Scan the records below for the line containing "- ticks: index" and the line containing "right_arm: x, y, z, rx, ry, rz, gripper". Copy both, plus every line between, exactly.

Start of PROVIDED RECORDS

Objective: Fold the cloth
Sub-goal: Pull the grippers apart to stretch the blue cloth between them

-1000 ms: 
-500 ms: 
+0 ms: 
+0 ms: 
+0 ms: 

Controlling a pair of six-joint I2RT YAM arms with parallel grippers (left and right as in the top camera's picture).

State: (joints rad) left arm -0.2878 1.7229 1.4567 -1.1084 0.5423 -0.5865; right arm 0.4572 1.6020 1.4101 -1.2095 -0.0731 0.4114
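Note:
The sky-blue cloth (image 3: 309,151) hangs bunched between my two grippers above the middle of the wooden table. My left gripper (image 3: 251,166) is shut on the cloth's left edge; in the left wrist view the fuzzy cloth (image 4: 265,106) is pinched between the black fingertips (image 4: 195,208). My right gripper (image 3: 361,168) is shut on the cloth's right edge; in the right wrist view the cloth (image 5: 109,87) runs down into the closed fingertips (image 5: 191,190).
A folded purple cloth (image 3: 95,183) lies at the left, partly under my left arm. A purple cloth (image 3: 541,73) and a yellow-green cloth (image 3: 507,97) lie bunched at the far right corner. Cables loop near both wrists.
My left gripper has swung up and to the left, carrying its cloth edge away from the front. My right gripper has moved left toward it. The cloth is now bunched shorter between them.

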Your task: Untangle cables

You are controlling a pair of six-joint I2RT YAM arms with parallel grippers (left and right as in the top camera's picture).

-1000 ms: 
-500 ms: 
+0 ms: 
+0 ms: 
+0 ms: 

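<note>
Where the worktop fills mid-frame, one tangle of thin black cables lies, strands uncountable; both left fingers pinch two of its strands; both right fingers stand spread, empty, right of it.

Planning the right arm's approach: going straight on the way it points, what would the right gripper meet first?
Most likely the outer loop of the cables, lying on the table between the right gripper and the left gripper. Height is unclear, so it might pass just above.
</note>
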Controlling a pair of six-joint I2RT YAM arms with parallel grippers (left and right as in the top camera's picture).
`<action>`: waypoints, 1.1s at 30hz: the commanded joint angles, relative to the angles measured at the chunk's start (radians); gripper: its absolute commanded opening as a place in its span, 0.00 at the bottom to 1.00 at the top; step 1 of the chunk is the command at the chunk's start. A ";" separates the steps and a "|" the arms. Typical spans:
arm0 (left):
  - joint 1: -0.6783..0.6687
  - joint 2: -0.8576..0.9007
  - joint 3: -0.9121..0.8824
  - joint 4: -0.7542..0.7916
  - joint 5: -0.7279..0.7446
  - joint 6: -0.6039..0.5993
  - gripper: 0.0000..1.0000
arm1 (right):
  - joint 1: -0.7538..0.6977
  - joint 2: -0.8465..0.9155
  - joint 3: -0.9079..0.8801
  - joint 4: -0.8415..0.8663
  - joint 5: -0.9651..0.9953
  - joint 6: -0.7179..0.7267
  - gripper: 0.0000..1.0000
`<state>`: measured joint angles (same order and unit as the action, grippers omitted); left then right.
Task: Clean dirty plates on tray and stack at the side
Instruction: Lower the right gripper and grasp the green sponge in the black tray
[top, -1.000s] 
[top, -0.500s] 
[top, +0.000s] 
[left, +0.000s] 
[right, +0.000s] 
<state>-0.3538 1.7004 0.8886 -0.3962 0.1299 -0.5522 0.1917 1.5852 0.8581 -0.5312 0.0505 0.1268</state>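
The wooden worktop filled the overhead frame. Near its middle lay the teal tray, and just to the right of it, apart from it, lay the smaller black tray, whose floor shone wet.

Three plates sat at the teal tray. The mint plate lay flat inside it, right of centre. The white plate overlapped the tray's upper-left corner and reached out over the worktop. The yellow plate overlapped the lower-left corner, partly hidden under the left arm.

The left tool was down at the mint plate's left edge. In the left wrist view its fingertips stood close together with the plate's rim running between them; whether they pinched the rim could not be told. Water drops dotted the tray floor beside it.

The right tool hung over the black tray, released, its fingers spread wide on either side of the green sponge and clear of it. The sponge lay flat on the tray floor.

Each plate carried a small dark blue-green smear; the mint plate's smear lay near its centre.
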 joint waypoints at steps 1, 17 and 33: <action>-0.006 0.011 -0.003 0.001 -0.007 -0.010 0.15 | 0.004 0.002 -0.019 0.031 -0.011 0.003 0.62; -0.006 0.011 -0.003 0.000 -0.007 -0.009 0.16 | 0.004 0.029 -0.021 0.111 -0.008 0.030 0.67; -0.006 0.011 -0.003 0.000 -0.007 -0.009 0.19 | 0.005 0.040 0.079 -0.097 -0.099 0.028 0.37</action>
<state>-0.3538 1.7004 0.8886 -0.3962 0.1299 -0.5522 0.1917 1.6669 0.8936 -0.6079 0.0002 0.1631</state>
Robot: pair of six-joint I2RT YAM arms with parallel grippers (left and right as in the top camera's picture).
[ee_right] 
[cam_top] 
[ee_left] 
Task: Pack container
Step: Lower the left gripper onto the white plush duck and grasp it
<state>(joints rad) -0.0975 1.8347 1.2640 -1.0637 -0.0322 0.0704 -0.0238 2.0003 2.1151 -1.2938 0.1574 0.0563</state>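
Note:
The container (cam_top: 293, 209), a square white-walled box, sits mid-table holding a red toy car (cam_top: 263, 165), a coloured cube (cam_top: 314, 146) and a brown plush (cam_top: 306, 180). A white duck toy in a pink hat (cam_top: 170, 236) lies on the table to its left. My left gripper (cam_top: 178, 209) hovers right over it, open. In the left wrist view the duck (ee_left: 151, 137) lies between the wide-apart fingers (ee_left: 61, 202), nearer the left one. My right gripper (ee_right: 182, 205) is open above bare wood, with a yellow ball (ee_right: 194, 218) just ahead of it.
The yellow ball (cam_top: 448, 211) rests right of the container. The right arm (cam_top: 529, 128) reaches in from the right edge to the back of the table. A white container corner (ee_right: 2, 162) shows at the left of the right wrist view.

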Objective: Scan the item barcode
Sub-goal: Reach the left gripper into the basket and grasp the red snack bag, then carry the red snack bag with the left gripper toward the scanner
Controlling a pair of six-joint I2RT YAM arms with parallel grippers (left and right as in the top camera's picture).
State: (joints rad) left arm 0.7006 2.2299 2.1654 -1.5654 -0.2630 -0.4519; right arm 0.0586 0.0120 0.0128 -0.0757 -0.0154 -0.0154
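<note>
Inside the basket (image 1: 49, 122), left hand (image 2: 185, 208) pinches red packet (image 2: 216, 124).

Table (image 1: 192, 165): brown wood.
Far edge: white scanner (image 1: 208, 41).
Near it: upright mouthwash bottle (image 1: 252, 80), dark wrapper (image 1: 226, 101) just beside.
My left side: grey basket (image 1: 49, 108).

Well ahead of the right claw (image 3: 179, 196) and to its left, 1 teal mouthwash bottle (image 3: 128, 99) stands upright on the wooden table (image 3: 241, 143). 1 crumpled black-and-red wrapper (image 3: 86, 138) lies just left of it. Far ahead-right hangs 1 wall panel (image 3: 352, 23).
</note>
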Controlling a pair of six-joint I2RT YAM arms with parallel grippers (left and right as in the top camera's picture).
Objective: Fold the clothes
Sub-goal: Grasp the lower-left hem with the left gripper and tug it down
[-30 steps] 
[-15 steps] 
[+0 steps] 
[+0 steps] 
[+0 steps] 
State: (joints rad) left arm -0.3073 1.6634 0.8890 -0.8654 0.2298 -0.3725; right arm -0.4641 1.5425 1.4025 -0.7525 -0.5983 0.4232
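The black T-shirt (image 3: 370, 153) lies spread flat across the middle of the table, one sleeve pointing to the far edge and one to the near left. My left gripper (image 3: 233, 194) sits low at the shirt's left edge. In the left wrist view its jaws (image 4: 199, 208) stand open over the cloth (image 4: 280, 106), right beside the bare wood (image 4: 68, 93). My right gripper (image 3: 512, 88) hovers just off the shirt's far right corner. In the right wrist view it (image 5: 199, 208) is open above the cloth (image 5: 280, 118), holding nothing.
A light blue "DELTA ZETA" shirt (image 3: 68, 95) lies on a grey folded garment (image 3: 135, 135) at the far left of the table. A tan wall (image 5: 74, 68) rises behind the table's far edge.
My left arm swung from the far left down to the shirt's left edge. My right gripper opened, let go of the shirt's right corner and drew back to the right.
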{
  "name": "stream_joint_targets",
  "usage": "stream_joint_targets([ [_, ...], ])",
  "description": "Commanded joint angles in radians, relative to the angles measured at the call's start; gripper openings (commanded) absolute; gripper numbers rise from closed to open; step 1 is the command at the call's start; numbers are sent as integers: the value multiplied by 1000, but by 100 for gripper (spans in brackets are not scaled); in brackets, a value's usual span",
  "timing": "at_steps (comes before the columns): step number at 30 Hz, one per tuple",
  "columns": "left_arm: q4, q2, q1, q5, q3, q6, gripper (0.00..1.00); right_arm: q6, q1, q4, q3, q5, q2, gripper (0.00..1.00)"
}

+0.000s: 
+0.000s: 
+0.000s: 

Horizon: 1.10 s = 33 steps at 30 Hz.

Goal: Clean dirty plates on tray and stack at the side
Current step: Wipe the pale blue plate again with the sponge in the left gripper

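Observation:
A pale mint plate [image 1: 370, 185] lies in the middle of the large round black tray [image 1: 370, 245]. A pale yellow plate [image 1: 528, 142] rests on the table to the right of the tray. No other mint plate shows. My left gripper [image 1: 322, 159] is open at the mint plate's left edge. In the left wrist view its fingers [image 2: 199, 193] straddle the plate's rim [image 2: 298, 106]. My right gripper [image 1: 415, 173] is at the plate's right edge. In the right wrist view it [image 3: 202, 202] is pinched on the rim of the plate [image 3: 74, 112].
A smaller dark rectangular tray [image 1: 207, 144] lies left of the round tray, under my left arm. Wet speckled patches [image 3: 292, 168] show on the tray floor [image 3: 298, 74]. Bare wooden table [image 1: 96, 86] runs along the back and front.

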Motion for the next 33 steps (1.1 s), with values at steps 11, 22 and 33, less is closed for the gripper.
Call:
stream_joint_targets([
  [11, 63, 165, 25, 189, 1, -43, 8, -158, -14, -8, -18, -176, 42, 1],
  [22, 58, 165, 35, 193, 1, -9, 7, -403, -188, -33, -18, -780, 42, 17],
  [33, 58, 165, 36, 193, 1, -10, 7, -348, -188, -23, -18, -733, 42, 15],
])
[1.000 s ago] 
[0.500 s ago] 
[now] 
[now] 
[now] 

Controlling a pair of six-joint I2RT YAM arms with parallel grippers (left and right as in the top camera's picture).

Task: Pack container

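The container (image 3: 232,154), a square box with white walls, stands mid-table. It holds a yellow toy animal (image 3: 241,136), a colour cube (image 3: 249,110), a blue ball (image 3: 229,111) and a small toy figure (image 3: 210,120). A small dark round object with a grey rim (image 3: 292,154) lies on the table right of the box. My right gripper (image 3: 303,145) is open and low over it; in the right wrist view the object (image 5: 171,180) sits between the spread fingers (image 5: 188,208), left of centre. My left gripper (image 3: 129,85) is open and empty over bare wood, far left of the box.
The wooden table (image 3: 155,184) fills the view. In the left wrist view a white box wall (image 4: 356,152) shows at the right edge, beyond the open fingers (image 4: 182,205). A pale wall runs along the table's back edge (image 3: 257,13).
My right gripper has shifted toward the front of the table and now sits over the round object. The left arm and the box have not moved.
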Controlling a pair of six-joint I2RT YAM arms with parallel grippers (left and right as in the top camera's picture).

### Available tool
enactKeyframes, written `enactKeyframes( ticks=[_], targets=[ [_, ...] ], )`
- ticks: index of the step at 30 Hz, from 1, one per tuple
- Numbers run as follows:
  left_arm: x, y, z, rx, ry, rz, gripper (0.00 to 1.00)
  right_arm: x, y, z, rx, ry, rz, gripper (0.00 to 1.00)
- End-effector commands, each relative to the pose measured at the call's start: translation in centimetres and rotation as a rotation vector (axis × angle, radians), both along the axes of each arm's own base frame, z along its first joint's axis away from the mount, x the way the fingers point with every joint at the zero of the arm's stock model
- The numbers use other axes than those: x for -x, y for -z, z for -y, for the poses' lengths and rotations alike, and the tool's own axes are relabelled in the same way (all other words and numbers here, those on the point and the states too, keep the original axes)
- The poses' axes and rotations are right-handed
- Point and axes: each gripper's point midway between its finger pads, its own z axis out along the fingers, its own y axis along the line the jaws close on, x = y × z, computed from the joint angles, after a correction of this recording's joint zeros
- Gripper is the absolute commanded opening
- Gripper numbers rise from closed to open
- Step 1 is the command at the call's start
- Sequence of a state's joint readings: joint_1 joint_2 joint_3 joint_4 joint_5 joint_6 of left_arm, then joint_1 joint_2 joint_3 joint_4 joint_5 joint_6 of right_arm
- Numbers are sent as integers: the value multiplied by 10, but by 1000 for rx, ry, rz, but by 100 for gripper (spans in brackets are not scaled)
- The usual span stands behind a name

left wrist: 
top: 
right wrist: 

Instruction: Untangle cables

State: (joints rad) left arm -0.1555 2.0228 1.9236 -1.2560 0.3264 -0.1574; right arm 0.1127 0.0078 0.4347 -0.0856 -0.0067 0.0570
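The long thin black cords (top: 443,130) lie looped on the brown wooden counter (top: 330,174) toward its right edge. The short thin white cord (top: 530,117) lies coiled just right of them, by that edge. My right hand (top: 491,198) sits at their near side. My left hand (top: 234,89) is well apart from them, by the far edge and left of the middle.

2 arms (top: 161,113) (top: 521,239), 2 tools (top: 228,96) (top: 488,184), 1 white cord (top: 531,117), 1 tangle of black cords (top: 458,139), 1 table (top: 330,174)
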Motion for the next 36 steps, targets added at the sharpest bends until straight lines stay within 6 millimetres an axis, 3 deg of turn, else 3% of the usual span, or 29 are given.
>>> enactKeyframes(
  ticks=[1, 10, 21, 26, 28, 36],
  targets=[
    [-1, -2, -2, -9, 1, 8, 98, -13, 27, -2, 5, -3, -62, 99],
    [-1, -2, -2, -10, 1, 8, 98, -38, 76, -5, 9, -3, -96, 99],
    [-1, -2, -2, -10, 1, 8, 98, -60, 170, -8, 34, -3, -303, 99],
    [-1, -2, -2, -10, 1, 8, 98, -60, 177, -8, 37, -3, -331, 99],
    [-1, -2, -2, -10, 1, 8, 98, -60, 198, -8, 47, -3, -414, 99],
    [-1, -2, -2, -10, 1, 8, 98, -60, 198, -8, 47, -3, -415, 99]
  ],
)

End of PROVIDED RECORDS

> **PROBLEM SOLUTION**:
- ticks: index of the step at 30 Hz, from 1, one per tuple
- Numbers run as follows:
  left_arm: x, y, z, rx, ry, rz, gripper (0.00 to 1.00)
  right_arm: x, y, z, rx, ry, rz, gripper (0.00 to 1.00)

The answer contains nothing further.